* [TASK TO COMPLETE]:
Say how many lines below hold the word "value"; give the number by itself.

==============================

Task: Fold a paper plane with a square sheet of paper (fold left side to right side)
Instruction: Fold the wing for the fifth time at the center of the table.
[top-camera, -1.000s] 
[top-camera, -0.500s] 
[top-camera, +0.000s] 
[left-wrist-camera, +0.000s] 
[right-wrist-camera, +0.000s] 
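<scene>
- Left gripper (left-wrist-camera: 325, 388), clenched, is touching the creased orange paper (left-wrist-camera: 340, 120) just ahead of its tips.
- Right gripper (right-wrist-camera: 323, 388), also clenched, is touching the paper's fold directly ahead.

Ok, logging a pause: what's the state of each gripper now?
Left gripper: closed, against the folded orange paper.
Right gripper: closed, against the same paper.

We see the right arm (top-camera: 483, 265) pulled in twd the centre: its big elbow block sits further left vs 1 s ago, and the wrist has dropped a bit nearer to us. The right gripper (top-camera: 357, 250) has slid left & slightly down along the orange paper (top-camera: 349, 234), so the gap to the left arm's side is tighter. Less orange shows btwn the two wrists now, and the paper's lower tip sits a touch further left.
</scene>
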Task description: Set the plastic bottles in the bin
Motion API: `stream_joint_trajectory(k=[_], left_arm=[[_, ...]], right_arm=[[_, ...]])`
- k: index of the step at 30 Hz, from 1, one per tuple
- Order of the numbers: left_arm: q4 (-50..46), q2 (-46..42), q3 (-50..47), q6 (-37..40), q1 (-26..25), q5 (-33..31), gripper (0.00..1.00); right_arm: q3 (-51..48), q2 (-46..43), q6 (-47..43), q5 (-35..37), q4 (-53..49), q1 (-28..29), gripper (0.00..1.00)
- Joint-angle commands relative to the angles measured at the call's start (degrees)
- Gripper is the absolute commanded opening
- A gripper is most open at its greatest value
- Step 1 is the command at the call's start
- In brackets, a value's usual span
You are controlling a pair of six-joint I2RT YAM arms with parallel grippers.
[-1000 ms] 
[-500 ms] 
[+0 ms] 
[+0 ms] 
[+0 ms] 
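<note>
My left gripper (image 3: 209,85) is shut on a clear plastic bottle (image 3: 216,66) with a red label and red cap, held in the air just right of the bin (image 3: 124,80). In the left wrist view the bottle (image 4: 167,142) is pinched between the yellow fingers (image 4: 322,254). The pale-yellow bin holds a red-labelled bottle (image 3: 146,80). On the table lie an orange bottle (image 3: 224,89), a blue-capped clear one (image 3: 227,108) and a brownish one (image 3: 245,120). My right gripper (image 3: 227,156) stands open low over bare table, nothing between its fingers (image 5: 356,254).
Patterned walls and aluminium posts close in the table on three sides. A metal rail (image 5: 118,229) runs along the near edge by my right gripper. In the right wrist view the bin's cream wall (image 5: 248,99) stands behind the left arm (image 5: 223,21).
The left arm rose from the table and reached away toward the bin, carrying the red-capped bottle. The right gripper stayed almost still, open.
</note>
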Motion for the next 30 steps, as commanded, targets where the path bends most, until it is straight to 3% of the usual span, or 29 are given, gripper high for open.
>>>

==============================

* [RESPONSE BOX]:
2